OneTrainer could potentially benefit in performance if this was togglable using the provided API as per the documentation below using a context manager: https://huggingface.co/docs/diffusers/main/en/optimization/attention_backends
with attention_backend("flash"):
# training/inference goes here
It is also possible to force OneTrainer to use a particular attention backend using the following environment variable (example using FA2):
DIFFUSERS_ATTN_BACKEND=flash
The feature itself is marked as experimental and still have yet to find out the potential drawbacks of using this for training. So far I have observed that for training a Chroma LoRA with batch size 3 on an RTX 5090, the seconds per iteration reduced from 9.5s/it to 6.4s/it on my machine.
There are checks associated with each of the backends (ie. shape, dtypes, etc) which are skipped by default. Depending on selected training types in OneTrainer, stuff can easy break if not aligned. It's possible to enable these checks in Diffusers, but that incurs extra overhead per attention-call (but can be good as a quick sanity check to validate the current configuration is sane):
DIFFUSERS_ATTN_CHECKS=1
I tried enabling this flag and it failed one of the assertions:
Attention mask must match the key's second to last dimension.
Probably needs some more investigation.
What would you like to see as a solution?

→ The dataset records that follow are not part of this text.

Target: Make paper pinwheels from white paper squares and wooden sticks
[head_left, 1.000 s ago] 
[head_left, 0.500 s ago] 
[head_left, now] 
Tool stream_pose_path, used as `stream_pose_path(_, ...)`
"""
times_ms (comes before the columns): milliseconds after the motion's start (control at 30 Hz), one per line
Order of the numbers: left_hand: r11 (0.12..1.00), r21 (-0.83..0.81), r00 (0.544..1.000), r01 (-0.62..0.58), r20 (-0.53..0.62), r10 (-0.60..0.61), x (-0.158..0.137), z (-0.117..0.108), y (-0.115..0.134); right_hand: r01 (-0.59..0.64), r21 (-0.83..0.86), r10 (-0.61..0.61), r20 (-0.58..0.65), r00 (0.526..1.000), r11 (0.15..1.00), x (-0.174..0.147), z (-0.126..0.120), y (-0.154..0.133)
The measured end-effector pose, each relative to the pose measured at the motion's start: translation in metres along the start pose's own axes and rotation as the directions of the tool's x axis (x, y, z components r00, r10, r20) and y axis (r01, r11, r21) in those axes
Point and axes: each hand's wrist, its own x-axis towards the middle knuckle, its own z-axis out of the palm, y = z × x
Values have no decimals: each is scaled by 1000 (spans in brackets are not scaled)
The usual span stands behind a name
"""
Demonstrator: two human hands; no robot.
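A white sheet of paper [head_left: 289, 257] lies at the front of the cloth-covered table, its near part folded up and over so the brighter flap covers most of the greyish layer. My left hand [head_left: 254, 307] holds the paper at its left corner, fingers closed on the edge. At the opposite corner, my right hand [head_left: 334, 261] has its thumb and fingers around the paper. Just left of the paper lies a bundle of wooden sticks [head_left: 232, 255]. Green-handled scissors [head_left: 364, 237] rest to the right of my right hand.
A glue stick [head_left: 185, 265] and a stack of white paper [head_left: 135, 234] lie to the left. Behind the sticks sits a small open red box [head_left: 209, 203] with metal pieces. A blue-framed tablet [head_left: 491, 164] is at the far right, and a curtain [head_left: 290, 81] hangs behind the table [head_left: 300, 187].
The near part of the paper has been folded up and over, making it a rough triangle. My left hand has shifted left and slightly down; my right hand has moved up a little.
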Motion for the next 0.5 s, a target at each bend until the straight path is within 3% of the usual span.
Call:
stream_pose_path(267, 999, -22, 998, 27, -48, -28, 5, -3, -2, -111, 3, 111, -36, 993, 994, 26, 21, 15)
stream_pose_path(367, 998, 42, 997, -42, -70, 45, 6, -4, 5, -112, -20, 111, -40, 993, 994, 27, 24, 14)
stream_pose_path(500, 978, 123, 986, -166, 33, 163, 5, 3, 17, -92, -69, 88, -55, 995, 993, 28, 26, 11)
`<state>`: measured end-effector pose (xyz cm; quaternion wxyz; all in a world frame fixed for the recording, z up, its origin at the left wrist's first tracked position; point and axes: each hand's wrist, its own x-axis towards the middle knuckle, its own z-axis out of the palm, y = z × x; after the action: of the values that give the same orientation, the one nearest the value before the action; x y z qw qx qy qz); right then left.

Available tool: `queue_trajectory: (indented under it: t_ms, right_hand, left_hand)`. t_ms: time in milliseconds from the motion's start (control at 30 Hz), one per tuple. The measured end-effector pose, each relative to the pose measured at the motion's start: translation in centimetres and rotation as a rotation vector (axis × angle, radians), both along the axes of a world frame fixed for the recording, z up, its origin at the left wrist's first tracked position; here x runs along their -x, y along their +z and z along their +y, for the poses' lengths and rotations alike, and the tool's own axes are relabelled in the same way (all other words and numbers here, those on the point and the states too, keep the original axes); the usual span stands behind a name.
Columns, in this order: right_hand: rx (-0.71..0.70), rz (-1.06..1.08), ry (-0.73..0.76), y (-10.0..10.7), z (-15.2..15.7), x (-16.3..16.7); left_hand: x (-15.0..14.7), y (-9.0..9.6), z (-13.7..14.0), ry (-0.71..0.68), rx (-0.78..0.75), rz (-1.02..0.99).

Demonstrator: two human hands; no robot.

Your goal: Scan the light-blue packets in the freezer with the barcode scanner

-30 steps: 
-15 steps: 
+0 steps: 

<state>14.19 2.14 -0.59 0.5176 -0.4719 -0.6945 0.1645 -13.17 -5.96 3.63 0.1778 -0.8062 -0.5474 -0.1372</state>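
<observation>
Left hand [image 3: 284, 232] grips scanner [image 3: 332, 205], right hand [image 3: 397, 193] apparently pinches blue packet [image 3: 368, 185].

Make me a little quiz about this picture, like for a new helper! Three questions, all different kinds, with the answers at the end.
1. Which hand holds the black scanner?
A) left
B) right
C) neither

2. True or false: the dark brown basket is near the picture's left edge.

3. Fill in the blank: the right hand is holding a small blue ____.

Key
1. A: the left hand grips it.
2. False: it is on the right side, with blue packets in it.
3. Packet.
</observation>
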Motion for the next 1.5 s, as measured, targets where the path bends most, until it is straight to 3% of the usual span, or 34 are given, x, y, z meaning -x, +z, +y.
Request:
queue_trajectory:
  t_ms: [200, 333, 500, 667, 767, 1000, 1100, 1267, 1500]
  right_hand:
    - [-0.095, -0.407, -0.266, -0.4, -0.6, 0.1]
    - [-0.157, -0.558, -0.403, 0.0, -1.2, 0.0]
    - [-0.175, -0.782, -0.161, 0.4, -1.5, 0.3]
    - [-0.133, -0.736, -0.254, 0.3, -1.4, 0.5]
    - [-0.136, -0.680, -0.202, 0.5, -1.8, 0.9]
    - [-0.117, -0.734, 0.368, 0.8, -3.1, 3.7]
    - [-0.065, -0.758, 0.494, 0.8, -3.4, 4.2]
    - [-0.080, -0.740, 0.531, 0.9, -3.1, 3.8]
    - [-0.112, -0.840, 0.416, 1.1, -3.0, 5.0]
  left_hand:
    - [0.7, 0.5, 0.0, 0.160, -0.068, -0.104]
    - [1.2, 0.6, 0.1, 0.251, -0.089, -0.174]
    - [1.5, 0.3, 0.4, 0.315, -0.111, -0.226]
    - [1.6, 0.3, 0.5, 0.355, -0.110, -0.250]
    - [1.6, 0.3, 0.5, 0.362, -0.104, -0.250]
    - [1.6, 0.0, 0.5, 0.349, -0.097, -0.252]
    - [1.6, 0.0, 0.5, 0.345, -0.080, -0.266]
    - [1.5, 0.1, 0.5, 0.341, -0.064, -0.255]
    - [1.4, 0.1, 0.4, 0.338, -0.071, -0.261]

Look into potentially adding a dropdown to select supported attention backends (or documenting something maybe and adding the necessary caveats or tested configurations/models).
This feature is marked as experimental currently by HuggingFace.
Have you considered alternatives? List them here.
No response
Preliminary investigation for Chroma suggests the shape of the attention_mask does not match what is expected and hence leading to the validation error: https://github.com/huggingface/diffusers/blob/8f80dda193f79af3ccd0f985906d61123d69df08/src/diffusers/models/transformers/transformer_chroma.py#L256
The issue can also be replicated with the standard SDPA backend and is not specific to FA:
DIFFUSERS_ATTN_BACKEND=native
DIFFUSERS_ATTN_CHECKS=1
Issue has been raised in diffusers for further investigation there: https://github.com/huggingface/diffusers/issues/12575
After doing some research, standard FlashAttention does not support attention masking out of the box which is required by some models to implement functionality such as caption dropout. This will be a problem if we intend to use it as a backend. https://github.com/Dao-AILab/flash-attention/issues/352
PyTorch have another newer backend called FlexAttention which supports custom attention masking with the performance of FlashAttention-2 which makes it a much more attractive option. The diffusers attention backends already supports FlexAttention out of the box which is great - but I have yet to get it working on my machine.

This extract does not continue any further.